Required action
Exactly the lines below from the line with "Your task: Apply" through the line with "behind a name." must make up the answer, both ends included and pictures left out.

(Items from a data source)
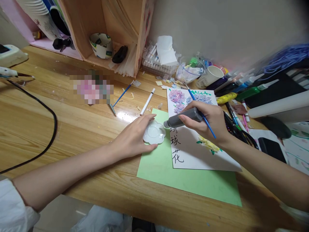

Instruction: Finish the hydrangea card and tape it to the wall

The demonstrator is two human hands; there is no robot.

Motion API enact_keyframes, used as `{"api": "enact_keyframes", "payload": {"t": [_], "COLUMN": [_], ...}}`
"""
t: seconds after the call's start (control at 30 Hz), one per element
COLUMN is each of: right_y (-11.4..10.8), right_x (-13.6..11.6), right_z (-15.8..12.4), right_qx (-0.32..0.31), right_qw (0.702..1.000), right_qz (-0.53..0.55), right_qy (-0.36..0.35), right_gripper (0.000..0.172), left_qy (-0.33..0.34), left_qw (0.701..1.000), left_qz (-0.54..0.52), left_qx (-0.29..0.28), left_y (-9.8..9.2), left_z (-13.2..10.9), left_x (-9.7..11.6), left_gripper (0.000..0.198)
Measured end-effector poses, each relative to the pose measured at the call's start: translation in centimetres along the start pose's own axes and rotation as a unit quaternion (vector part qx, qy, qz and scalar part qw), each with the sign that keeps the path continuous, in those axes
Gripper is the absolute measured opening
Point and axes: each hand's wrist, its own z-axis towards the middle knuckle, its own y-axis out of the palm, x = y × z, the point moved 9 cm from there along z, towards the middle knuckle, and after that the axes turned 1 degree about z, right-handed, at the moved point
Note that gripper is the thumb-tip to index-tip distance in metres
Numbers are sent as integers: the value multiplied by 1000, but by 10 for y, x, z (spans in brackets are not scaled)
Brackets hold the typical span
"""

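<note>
My left hand [131,137] grips a small white flower-shaped paint palette [154,132] from its left side, thumb near and fingers at the far rim. The palette rests on a green sheet of paper [193,183]. My right hand [210,120] is closed around a dark grey squeeze bottle [184,118], tilted with its nozzle at the palette's right rim. A blue paintbrush [205,120] is also held in that hand, crossing the bottle. Beneath it lies a white sheet [190,158] with pink, purple and yellow flowers and black written characters. Part of this sheet is hidden by my right hand.
A white marker [147,101] and another blue brush [123,93] lie beyond the palette. Behind stand a marker box [159,64], a paper cup [210,77] and paint bottles [251,93]. An orange shelf [120,19] is at the back, a black cable [54,129] at left.
</note>
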Motion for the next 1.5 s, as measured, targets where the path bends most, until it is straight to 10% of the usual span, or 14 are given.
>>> {"api": "enact_keyframes", "payload": {"t": [1.5], "right_y": [3], "right_x": [-6], "right_z": [3], "right_qx": [15], "right_qw": [999], "right_qz": [4], "right_qy": [-43], "right_gripper": [35], "left_qy": [1], "left_qw": [1000], "left_qz": [13], "left_qx": [-2], "left_y": [0], "left_z": [-1], "left_x": [1], "left_gripper": [73]}}
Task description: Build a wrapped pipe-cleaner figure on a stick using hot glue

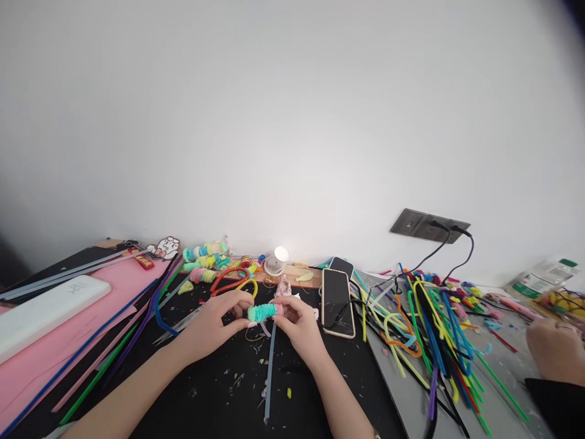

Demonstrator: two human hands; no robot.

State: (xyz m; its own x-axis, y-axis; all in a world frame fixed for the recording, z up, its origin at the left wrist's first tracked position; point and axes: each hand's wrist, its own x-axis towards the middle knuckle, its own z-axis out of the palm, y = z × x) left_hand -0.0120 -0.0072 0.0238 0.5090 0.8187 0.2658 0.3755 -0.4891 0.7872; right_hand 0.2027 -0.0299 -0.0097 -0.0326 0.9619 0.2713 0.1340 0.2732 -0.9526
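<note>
Between my two hands is a fuzzy coiled pipe-cleaner roll [264, 313], turquoise with a pale green end and a pinkish end. My left hand [219, 320] pinches its left end, while the fingers of my right hand [298, 323] close on the right end. The roll is held level above a black mat [214, 384]. Below it, a long translucent bluish stick [270, 372] points towards me. Similar colourful coiled rolls [205, 250] lie at the back left. Small scraps, among them a yellow-green bit [289, 393], dot the mat.
A phone [338, 302] lies right of my hands, near a small glowing lamp [276, 261]. Loose pipe cleaners [429, 329] heap on the grey surface at right. A white box-like object [55, 311] rests on pink sheets [132, 274]. Another person's hand [555, 347] is at far right.
</note>
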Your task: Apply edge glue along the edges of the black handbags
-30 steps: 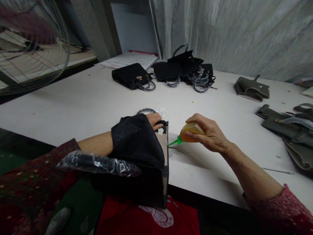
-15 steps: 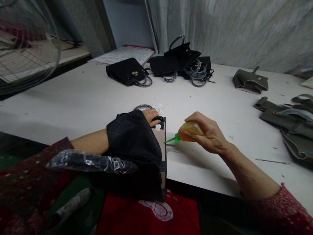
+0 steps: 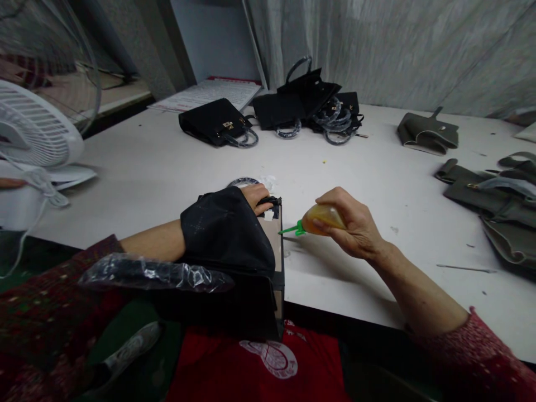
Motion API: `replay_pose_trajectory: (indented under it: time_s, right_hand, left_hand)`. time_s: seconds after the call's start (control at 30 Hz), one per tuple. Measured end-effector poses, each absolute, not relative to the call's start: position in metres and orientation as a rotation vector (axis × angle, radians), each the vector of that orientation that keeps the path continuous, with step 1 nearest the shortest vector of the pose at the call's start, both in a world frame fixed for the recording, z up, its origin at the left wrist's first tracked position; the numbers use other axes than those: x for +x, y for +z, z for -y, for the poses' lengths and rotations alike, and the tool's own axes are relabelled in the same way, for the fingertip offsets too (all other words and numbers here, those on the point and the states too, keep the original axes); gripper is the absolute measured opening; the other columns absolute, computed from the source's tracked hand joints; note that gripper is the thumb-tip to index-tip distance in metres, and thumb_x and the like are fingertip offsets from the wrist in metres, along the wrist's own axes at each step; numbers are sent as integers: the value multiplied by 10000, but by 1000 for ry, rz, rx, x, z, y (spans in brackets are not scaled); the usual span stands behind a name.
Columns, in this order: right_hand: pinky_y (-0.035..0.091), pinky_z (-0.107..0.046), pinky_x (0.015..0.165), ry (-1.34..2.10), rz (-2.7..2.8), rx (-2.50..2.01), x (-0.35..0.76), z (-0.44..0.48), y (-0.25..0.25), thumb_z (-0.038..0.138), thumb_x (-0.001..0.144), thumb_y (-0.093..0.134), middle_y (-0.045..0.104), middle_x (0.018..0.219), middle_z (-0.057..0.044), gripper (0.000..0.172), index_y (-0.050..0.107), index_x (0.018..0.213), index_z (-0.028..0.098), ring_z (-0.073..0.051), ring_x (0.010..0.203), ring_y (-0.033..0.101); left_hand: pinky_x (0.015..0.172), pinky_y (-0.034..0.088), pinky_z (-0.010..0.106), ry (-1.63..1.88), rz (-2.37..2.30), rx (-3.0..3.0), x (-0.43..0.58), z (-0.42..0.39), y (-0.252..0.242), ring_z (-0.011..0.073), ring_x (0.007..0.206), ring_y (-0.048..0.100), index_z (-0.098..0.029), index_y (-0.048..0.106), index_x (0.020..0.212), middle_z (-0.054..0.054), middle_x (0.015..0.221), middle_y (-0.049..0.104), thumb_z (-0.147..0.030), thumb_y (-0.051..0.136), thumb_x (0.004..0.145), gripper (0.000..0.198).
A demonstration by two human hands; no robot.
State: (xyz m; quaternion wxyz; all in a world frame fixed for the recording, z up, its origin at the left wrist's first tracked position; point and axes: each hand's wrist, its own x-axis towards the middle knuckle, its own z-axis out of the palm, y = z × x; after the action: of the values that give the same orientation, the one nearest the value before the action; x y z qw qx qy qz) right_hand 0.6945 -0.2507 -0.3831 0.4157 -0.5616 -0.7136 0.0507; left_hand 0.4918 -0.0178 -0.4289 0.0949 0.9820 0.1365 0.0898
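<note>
Where a grey wall (image 3: pixel 389 50) backs the white worktop (image 3: pixel 138 173), black handbags (image 3: pixel 278 109) lie heaped and a white fan (image 3: pixel 46 120) shows at far left. Amber liquid (image 3: pixel 313 224) sits in the squeeze bottle (image 3: pixel 329 213) gripped by the right hand (image 3: pixel 355 226), its green nozzle (image 3: pixel 288 229) at the beige side of the bag (image 3: pixel 228 234) the left hand (image 3: pixel 254 196) grasps, across the worktop's near edge.

The white print on the red cloth (image 3: pixel 259 365) cannot be read. The sheet's (image 3: pixel 205 95) writing is too small.
</note>
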Motion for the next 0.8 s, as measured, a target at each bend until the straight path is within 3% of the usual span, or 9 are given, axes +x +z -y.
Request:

Problem solution
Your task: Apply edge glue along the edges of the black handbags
-30 steps: 
-15 steps: 
+0 steps: 
Motion API: `replay_pose_trajectory: (indented under it: time_s, right_hand, left_hand)`. time_s: seconds after the call's start (control at 30 Hz), one per tuple. Measured end-effector poses, each absolute, not relative to the call's start: position in metres and orientation as a rotation vector (axis × angle, radians), each the vector of that orientation that keeps the path continuous, with step 1 nearest the shortest vector of the pose at the call's start, both in a world frame fixed for the recording, z up, its origin at the left wrist's first tracked position; the numbers use other axes than those: x for +x, y for +z, z for -y, for the poses' lengths and rotations alike, and the tool's own axes are relabelled in the same way, for the fingertip offsets too (all other words and numbers here, those on the point and the states too, keep the original axes); gripper is the absolute measured opening; the other columns absolute, computed from the source's tracked hand joints; note that gripper is the thumb-tip to index-tip distance in metres, and thumb_x and the like are fingertip offsets from the wrist in metres, along the wrist's own axes at each step; numbers are sent as integers: the value multiplied by 10000, but by 1000 for ry, rz, rx, x, z, y (spans in brackets are not scaled); the usual span stands behind a name.

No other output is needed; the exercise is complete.